Sinfoniekonzert in der Deutschen Oper: Die Uhr tickt

Donald Runnicles führt sein Orchester der Deutschen Oper durch ein Sinfonieprogramm - inklusive Operneinschub mit Michaela Kaune.

Während die 6. Armee Deutschlands im Herbst 1942 versucht, Stalingrad zu erobern, findet in München die glänzende Uraufführung der Strauss-Oper „Capriccio“ unter der Leitung von Clemens Krauss statt. In der Handlung wird auf einem Schloss die ästhetische Streitfrage diskutiert, ob der Dichtung oder der Musik der Vorrang einzuräumen sei. Aristokratischer Rokoko-Charme. Naturgemäß weiß auch die schöne Gräfin Madeleine keine Entscheidung.
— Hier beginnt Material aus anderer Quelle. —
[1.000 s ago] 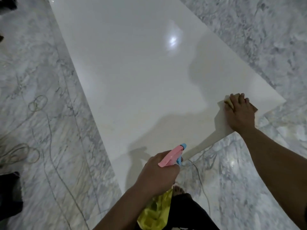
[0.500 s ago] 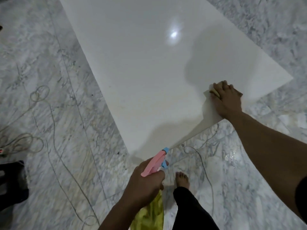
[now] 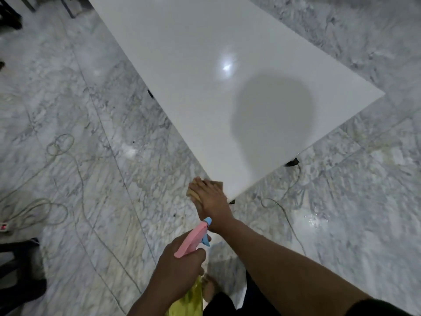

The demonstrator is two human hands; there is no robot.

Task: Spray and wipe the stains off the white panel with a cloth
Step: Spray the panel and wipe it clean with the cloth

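Observation:
A large glossy white panel (image 3: pixel 205 71) stretches from the top of the view down to a near corner at the centre. My right hand (image 3: pixel 210 199) presses a tan cloth (image 3: pixel 217 185) flat on that near corner, and most of the cloth is hidden under the fingers. Closer to me, my left hand (image 3: pixel 180 267) grips a spray bottle (image 3: pixel 193 239) with a pink head, a blue nozzle and a yellow body, held above the floor and short of the panel. No stains stand out on the panel from here.
Grey marble floor (image 3: pixel 91 110) surrounds the panel. Thin cables loop across the floor on the left (image 3: pixel 59 144) and run under the panel's near edge on the right (image 3: pixel 287 213). Dark objects sit at the lower left (image 3: pixel 16 258). My bare foot (image 3: pixel 208 285) shows below the bottle.
My right hand has slid the cloth along the near edge from the panel's right side to its near corner. The view has shifted, and the left hand still holds the bottle.

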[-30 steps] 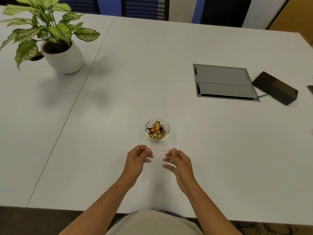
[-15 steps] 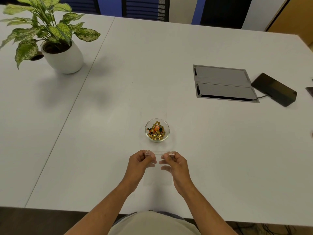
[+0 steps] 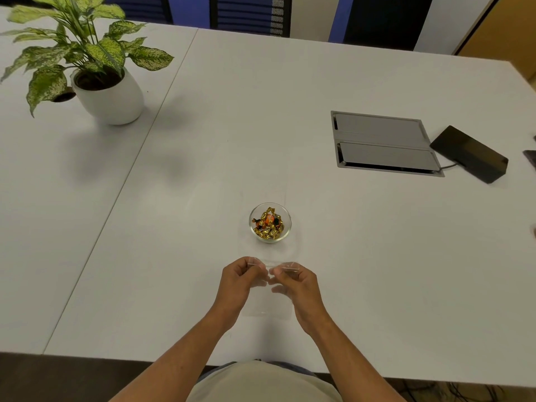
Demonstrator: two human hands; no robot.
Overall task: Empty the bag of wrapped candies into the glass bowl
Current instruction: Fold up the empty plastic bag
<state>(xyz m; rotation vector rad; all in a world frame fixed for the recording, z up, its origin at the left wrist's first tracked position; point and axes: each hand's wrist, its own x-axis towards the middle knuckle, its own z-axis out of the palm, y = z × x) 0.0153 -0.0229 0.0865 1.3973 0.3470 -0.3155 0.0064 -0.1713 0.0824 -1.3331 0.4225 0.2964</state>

Deren Schlussgesang im Licht des Mondes aber hält seine Beliebtheit bei bedeutenden Sängerinnen und ihrem Publikum, auch wenn es schwerfallen mag, beim Hören des „Konversationsstücks“ den Weltkrieg wegzudenken.

In der Deutschen Oper versenkt sich Michaela Kaune in die große Soloszene der Gräfin: „Was sagt dein Herz?“ Wählt sie den Dichter oder den Musiker? Mit innigem Klang, leicht tremolierend schon, besingt sie die „himmlisch-süße Not“ eindrucksvoll – beinahe Tragödin – in der hymnischen Steigerung. Und es passt zu der feinsinnigen Rolle, dass sich Michaela-Madeleine laut Regieanweisung des Textbuchs „graziös mit einem tiefen Knicks“ verabschiedet.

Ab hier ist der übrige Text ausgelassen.